Instructions for the task: Copy out each line of the material below that holds the string "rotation".

[Given information]

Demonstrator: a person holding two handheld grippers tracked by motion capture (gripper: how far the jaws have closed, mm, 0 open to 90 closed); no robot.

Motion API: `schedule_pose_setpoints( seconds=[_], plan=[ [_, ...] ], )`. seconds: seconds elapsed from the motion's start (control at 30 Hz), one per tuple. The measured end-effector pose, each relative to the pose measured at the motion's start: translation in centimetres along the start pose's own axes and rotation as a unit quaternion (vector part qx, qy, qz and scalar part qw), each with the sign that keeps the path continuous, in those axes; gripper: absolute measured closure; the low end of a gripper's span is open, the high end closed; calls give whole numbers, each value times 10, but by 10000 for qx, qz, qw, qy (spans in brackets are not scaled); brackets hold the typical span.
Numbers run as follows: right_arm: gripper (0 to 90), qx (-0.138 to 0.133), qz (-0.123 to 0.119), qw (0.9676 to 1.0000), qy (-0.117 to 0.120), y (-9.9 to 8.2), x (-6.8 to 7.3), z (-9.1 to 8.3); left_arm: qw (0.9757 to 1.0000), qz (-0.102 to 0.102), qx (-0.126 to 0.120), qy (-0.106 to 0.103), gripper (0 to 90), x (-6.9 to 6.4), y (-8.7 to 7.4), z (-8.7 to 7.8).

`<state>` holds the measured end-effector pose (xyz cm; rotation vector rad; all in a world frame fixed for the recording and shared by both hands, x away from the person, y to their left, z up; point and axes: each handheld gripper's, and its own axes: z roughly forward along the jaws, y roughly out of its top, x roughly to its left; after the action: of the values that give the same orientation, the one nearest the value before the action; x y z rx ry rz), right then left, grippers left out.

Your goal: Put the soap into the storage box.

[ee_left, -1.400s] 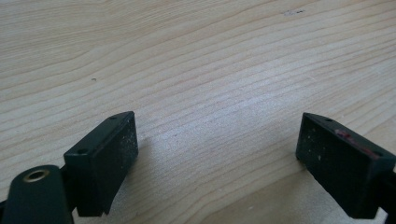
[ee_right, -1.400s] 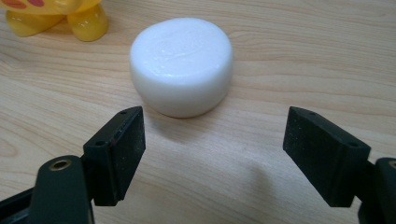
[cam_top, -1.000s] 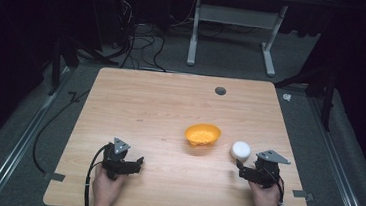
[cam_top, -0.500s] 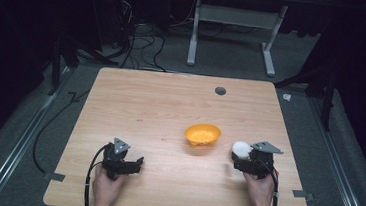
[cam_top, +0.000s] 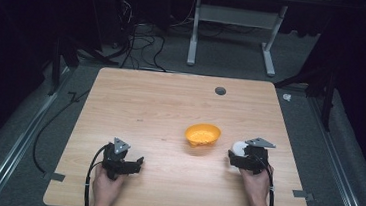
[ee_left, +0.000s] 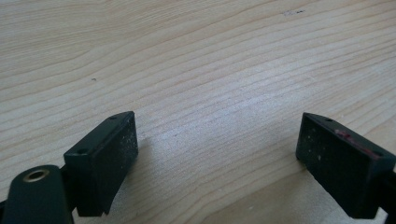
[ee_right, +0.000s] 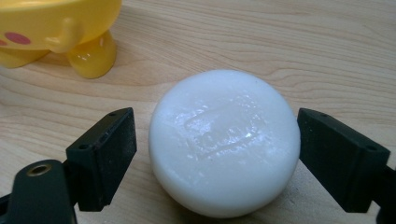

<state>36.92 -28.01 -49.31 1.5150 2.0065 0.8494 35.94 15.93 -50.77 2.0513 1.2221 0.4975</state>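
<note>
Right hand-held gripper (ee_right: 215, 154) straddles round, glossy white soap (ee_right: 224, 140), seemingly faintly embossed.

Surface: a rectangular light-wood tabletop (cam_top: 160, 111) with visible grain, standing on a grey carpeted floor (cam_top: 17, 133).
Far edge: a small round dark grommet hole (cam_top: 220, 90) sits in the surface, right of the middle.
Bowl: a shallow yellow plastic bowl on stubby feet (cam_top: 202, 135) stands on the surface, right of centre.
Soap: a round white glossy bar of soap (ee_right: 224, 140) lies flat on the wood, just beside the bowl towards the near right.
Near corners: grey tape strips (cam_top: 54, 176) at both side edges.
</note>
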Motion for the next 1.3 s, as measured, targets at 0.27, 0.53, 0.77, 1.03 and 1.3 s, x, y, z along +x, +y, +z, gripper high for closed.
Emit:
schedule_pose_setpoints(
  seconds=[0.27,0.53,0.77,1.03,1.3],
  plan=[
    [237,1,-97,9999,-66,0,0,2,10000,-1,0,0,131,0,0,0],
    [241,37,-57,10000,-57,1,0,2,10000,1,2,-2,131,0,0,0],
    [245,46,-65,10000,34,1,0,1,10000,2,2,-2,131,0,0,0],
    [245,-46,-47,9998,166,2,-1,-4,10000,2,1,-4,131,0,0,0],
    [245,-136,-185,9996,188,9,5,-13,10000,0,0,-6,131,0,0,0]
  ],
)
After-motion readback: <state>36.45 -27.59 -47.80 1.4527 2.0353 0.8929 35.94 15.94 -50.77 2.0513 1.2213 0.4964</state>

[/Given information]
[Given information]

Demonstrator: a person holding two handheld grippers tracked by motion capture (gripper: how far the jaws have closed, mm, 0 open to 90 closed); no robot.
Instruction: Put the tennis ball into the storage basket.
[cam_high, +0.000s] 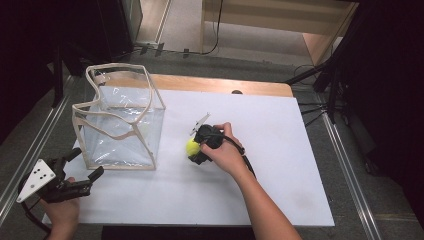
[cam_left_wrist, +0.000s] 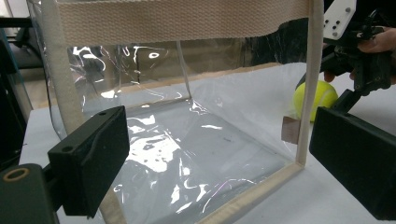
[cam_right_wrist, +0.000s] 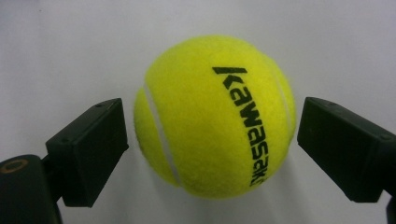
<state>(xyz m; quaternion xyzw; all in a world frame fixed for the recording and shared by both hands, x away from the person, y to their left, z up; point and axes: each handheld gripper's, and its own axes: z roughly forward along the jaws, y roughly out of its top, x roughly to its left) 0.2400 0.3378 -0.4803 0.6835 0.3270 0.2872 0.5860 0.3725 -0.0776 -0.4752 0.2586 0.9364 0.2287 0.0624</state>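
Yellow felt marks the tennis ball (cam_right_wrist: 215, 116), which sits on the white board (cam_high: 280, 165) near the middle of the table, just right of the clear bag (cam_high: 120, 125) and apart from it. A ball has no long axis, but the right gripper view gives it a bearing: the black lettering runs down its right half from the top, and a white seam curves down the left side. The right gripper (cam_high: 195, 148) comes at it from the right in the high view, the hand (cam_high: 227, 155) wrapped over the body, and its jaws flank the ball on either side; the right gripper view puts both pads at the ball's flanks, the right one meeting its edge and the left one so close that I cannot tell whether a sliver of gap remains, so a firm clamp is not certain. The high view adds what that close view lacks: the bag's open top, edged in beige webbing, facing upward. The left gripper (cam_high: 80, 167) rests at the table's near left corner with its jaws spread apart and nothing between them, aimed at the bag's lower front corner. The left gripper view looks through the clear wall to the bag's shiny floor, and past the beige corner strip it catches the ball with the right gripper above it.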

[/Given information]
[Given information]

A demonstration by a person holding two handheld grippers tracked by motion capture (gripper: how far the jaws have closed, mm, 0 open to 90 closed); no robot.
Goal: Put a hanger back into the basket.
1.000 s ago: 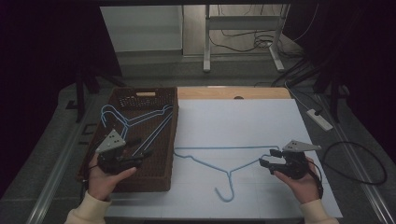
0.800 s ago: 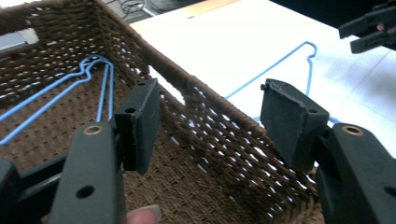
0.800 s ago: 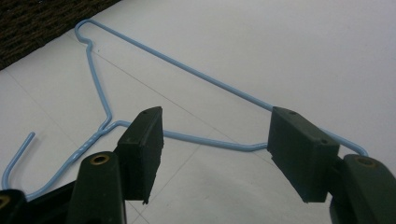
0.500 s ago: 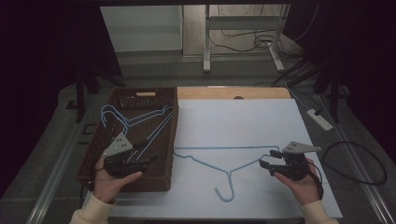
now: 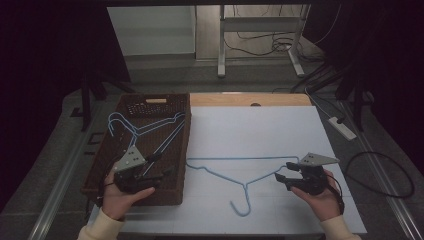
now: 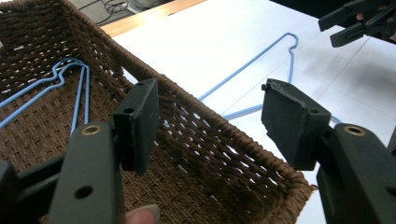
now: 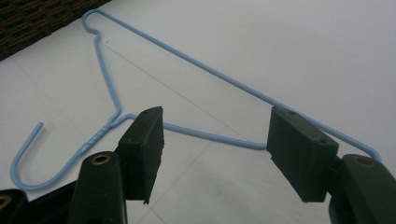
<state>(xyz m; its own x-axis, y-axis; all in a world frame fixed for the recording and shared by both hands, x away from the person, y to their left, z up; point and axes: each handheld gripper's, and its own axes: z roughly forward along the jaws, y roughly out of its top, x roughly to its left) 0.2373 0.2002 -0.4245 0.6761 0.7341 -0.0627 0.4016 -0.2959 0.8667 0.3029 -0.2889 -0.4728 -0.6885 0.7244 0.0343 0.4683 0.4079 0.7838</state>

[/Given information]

Written response:
Motion API: `schedule_pose_setpoints( seconds=[_], plan=[ [_, ...] ], )`. seconds: seconds elapsed from the motion's start (control at 30 Hz), one per tuple. The measured end-effector pose, each relative to the pose measured at the motion's start: translation in centimetres along the start pose's own axes and rotation as a unit quaternion (vector part qx, qy, qz and scalar part qw), each with the sign that keeps the path continuous, in those axes; gripper: absolute measured closure; the low end of a gripper's span is open, the high end closed; calls give whole numbers, each value times 10, but by 10000 for qx, qz, qw, qy (spans in brackets are not scaled); brackets hold the typical span.
`<state>` holds the measured end-effector pose (xyz cm; rotation vector rad; all in a world frame fixed for the recording and shared by both hands, x away from the person, y to their left, z up; point and axes: each handheld gripper's, and its own axes: z roughly forward along the jaws, y roughly out of its top, x roughly to its left; after the action: of the values that give the same orientation, the one nearest the value before the action; x y z rx ry rz), right then left, grippers left out.

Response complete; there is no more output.